To solve a crisis in health care spending Alberta created a Soviet-like superboard which, of course, delivered less accountability and more bad service.

To deal with the province's growing carbon liabilities the province proposes an even larger insanity: it recommends that taxpayers fork over $50 billion over several decades to subsidize carbon capture and storage schemes -- that will waste energy and money in equal proportions and solve nothing.

The government has so botched electricity transmission with a sweetheart deal involving corruption-plagued SNC Lavalin that is has created a multi-billion scandal more significant than the so-called bitumen bubble. And on it goes.

Oil has dumbed Alberta down. The bitumen republic now gives away its resources. It doesn't save any money. It neglects ground water protection. It has no responsible tax regime.

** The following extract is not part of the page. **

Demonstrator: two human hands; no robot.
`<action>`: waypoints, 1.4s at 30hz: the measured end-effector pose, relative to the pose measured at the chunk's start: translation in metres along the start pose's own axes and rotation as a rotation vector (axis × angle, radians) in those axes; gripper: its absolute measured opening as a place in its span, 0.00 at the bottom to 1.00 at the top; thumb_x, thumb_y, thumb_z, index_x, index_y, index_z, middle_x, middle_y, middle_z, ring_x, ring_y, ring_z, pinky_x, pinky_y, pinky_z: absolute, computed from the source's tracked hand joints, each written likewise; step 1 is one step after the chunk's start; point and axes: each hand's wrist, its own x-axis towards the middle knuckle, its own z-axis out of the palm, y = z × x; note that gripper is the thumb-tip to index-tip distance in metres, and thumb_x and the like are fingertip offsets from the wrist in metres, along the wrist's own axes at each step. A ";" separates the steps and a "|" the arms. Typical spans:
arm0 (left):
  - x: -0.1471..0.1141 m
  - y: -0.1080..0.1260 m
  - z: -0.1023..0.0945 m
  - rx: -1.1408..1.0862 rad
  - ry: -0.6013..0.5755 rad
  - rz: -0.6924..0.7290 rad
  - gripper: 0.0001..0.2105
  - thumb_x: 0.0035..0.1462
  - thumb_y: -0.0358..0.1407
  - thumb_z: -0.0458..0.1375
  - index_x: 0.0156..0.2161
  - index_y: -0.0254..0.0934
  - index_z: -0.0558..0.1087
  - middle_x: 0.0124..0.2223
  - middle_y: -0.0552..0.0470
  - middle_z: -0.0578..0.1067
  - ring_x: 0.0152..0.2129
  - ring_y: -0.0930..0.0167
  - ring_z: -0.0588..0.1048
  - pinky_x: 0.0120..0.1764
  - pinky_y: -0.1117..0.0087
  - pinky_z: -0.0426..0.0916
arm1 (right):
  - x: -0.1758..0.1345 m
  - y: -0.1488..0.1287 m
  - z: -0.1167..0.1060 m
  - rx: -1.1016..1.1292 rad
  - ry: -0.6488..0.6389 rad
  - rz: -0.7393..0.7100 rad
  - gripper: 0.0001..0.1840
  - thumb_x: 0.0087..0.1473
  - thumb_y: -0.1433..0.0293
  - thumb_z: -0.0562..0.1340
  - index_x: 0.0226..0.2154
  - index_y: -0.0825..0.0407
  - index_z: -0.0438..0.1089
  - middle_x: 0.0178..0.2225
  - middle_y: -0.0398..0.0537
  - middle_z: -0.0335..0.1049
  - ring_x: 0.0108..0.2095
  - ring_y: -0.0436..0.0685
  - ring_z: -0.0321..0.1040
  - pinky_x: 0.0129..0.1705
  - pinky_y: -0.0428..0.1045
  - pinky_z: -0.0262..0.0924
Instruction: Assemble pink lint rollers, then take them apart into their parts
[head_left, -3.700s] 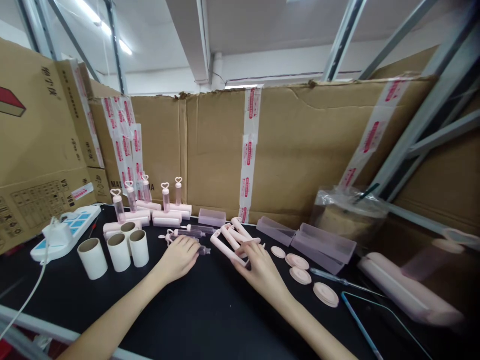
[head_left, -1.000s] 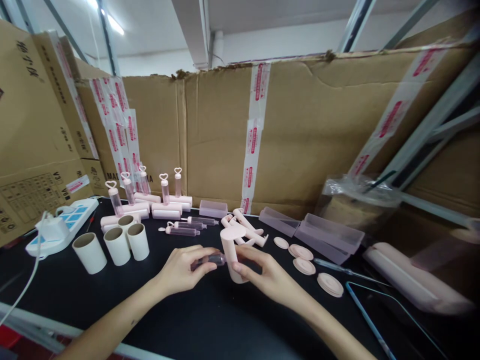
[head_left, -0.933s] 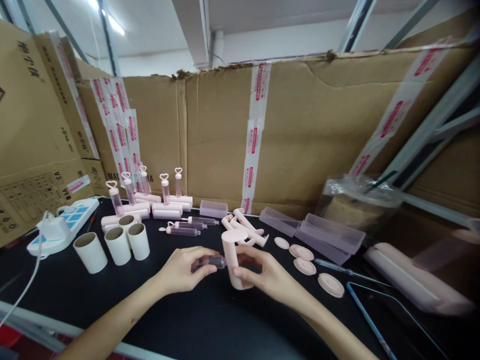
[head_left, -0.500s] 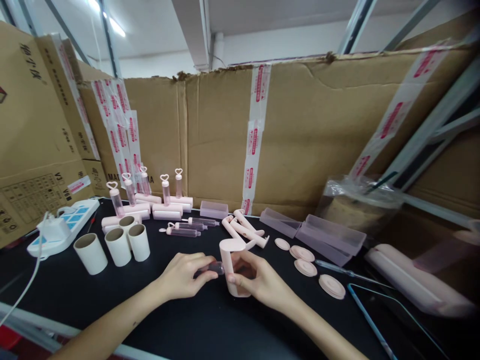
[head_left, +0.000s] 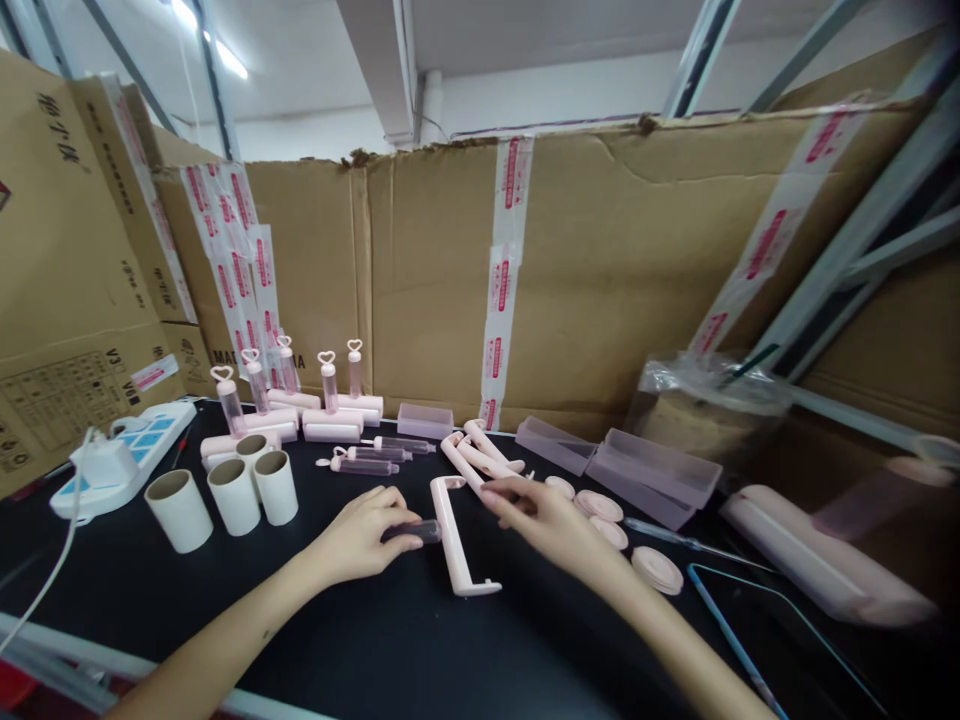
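My left hand [head_left: 367,532] is closed around a clear pinkish tube [head_left: 421,531] and points it to the right. The tube's tip meets the side of a pale pink C-shaped bracket [head_left: 453,545], whose short arms face right. My right hand [head_left: 536,515] is off the bracket, palm down with fingers loosely bent and apart, and I see nothing in it. Its fingertips are by a small pile of similar pink brackets [head_left: 487,460]. Beyond my left hand lie several clear tubes with pink caps [head_left: 366,466].
White cardboard tubes [head_left: 178,510] and a power strip [head_left: 124,460] stand left. Heart-topped tubes on pink bases [head_left: 330,395] line the back. To the right are translucent boxes [head_left: 656,470], pink discs [head_left: 657,570], a screwdriver [head_left: 690,542] and a blue-edged phone-like slab [head_left: 739,630].
My right hand has let go of the bracket and moved right and up toward the pile. The bracket has turned so its open side shows. My left hand still holds the tube.
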 end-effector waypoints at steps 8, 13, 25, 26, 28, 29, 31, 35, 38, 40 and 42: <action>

And its calcified one party state represents hydrocarbons instead of citizens because that's what petro states do.

In the end petro states are as incapable of reforming themselves as the Canadian senate. So take note citizens of British Columbia, Saskatchewan and Newfoundland: you've got a problem.

In a petro state politicians and business leaders become so tied to the perverse incentives of mining oil, says Terry Lynn Karl, that they "develop networks of complicity based on the classic exchange between the right to rule and the right to make money."

Such thinking, says Karl, "links economic and political outcomes in a manner akin to former socialist countries -- a reality that seems to elude most observers."

No matter.

Redford, who might someday hold the Exxon Mobil Chair in Political Studies, has encountered "a bitumen bubble," and like every other petro leader she doesn't know how solve a problem of her own government's making.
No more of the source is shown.